Extraction of critical elements from geothermal brine using magnetic core shell particles

P.K. Thallapally
Pacific Northwest National Laboratory,
United States

Keywords: core shell particles, magnetic

Summary:

Rare earth elements (REE) are critical materials in a wide variety of applications such as generating and storing renewable energy. Extracting rare earth metals from geothermal brines is a very challenging problem due to the low concentrations of these elements and engineering challenges with traditional chemical separations methods involving packed sorbent beds or membranes that would impede large volumetric flow rates of geothermal fluids transitioning through the plant. We are demonstrating a simple and highly cost-effective nanofluid-based method for extracting rare earth metals from geothermal brines. Core-shell composite nanoparticles are produced that contain a magnetic iron oxide core surrounded by a shell made of metal-organic framework (MOF) sorbent functionalized with chelating ligands selective for the rare earth elements.
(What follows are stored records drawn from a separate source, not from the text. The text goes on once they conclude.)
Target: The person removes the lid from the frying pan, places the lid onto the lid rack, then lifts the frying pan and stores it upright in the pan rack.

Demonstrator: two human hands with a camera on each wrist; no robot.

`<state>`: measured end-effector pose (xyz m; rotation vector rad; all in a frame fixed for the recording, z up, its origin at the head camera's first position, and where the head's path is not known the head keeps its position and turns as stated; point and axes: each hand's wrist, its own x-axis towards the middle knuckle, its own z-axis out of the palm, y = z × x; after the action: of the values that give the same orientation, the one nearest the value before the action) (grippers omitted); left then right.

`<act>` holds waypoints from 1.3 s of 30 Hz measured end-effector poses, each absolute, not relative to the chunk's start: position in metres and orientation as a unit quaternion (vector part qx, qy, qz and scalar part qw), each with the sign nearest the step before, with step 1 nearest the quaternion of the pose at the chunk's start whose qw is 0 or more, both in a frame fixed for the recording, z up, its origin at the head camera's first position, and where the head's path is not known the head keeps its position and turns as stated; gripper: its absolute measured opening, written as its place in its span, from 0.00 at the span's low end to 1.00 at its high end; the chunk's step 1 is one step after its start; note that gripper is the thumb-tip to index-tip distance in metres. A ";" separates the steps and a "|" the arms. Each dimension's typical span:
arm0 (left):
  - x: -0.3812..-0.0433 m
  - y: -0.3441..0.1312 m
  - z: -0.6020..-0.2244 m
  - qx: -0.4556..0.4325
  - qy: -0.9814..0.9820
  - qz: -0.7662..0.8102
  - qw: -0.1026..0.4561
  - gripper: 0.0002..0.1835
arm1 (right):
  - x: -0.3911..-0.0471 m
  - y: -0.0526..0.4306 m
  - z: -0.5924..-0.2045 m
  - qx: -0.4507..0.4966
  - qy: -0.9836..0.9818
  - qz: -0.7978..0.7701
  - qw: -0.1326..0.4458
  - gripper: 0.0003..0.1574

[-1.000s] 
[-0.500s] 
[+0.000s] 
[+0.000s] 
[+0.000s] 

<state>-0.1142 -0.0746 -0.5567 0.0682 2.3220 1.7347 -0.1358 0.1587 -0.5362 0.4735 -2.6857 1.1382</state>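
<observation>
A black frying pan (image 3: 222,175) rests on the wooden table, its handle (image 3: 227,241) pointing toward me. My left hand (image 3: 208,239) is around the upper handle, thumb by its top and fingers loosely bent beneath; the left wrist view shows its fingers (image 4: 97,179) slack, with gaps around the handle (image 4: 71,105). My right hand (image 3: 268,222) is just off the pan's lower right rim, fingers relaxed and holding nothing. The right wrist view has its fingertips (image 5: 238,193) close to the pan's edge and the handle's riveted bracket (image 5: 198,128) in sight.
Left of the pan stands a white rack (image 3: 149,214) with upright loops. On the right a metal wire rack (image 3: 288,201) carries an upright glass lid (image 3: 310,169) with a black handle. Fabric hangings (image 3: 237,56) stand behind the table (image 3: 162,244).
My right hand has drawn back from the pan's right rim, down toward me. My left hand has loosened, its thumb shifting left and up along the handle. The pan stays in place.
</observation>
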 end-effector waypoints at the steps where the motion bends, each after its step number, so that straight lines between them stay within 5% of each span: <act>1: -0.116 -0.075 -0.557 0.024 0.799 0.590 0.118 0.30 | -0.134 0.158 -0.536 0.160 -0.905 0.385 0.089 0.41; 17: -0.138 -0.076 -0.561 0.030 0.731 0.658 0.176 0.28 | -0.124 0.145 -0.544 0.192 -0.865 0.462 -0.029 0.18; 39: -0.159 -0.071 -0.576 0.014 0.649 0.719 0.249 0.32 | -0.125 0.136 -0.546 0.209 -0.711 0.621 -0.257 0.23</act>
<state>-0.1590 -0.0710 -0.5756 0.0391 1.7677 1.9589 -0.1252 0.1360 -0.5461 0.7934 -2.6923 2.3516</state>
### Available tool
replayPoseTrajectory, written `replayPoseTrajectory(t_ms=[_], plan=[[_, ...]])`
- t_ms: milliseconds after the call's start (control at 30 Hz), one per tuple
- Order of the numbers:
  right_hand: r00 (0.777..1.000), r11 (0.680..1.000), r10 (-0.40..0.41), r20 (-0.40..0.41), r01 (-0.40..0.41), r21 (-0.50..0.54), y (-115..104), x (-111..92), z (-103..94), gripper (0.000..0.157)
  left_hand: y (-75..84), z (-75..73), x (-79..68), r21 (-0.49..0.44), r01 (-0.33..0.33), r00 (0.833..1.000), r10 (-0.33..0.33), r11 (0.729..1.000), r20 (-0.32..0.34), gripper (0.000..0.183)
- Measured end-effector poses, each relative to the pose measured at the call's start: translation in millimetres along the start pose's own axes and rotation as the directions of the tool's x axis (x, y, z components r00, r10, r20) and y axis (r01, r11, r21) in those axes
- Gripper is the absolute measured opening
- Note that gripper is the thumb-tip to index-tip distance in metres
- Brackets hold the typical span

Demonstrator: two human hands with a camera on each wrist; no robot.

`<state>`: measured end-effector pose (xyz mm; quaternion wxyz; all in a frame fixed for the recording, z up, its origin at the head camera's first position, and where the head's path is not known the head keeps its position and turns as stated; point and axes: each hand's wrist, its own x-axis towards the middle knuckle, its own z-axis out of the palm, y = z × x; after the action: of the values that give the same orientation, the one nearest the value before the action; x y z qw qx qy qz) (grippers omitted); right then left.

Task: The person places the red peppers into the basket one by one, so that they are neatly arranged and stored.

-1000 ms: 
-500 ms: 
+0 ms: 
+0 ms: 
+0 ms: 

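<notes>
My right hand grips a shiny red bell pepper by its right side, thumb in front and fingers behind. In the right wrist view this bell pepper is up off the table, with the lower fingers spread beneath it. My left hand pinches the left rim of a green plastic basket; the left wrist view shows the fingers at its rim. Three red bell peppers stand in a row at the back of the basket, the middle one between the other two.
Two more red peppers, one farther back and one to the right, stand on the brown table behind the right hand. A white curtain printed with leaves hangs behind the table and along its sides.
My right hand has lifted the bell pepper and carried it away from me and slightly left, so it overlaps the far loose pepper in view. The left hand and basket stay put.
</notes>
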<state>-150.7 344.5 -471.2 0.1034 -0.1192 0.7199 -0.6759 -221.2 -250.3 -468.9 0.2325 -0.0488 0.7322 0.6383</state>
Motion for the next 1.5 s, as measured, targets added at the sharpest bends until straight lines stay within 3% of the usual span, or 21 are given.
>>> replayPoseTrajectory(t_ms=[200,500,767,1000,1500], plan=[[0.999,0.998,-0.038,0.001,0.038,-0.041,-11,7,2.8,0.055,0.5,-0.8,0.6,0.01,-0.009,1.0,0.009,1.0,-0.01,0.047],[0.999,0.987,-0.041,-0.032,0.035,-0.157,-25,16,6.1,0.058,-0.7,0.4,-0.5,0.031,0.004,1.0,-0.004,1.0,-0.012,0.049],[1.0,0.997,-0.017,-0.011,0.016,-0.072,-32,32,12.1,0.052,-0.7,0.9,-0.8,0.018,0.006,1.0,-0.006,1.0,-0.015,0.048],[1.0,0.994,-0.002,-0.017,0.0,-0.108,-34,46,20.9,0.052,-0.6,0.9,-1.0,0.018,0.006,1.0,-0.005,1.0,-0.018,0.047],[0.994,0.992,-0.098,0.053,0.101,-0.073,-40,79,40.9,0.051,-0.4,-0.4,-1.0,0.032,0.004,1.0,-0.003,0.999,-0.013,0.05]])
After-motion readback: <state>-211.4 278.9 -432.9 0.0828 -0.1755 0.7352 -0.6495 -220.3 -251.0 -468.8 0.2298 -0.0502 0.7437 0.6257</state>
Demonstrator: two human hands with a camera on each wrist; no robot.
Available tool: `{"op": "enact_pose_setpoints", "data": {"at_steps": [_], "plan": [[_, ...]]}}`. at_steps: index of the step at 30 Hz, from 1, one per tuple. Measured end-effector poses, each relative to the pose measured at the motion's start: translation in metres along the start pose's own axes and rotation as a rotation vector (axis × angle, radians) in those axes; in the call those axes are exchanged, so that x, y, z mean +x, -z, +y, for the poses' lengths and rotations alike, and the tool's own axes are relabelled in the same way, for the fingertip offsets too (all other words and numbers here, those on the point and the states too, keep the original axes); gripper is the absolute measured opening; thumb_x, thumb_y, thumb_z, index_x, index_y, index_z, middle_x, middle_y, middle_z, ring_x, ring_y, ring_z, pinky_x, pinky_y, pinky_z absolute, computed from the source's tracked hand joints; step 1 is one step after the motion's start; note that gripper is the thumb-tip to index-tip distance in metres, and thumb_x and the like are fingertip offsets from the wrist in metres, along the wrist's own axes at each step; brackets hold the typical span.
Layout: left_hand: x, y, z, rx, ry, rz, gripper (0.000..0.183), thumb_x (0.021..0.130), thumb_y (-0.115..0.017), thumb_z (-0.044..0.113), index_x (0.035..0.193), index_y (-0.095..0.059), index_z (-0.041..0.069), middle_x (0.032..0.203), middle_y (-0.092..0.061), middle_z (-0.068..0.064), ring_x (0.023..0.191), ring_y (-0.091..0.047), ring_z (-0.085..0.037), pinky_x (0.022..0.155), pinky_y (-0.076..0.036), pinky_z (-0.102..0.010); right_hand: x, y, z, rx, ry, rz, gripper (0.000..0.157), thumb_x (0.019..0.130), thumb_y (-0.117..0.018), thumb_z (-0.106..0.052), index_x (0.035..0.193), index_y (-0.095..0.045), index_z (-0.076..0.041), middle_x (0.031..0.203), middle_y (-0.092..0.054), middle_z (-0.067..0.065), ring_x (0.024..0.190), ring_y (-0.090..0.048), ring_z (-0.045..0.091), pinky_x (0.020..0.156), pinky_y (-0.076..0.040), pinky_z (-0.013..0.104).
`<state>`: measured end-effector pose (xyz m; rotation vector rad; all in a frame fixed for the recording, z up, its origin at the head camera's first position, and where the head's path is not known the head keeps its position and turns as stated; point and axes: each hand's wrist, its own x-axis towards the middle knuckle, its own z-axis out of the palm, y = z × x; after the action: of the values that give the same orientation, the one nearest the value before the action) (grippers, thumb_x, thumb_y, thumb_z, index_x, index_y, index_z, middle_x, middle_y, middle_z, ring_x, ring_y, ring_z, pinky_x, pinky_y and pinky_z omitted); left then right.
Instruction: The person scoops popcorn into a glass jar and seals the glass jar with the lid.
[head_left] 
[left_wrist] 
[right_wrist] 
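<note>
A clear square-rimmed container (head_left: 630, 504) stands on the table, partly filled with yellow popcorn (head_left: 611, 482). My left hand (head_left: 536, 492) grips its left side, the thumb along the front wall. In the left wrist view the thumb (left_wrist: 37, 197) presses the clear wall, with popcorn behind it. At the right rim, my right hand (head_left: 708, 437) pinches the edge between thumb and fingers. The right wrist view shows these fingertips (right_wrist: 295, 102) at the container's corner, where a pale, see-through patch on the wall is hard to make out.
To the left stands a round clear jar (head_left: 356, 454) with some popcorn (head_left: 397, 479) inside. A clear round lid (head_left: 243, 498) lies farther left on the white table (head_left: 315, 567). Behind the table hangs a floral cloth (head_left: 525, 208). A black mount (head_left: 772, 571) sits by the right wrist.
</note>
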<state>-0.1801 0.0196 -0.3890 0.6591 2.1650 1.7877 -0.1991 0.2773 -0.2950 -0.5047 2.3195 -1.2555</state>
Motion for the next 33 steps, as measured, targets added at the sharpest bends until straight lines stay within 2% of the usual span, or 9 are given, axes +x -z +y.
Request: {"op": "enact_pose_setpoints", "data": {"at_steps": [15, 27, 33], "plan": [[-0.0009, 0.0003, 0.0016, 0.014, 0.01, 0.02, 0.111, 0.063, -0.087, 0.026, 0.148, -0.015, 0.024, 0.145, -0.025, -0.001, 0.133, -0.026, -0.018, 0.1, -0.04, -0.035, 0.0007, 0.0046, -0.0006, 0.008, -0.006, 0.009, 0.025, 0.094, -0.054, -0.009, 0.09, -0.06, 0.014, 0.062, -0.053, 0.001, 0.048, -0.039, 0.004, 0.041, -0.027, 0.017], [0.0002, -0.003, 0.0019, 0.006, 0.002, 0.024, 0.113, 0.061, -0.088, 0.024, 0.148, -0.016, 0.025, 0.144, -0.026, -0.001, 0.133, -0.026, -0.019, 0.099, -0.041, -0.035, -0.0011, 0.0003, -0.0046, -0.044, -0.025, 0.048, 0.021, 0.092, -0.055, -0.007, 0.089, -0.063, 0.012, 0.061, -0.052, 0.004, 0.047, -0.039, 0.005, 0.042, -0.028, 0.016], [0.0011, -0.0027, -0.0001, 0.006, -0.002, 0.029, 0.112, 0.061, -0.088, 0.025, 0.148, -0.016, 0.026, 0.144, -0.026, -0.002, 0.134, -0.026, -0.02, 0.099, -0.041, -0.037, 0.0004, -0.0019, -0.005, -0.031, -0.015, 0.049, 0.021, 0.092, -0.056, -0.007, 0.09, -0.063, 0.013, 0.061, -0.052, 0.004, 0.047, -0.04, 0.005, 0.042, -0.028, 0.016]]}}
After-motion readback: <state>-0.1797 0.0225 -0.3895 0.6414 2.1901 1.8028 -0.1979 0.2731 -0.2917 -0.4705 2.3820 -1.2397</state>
By introducing the nanoparticles at low concentration (˜0.05 wt%) into the geothermal brine after it passes through the plant heat exchanger, the brine is exposed to a very high concentration of chelating sites on the nanoparticles without need to pass through a large and costly traditional packed bed. Instead, after a short residence time flowing with the brine, the particles are effectively separated out with an electromagnet and standard extraction methods are then applied to strip the rare earth metals from the nanoparticles, which are then recycled back to the geothermal plant.